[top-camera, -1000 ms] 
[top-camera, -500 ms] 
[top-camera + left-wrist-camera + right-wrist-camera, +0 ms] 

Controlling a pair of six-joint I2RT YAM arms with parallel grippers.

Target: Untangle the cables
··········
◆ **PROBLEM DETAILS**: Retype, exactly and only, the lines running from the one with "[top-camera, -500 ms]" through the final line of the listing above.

◆ **ANSWER SPACE**:
[top-camera, -500 ms] 
[top-camera + left-wrist-camera + right-wrist-camera, +0 ms] 

Controlling a pair of six-joint I2RT YAM arms with parallel grippers.

Target: Untangle the cables

This concludes the response to the exercise.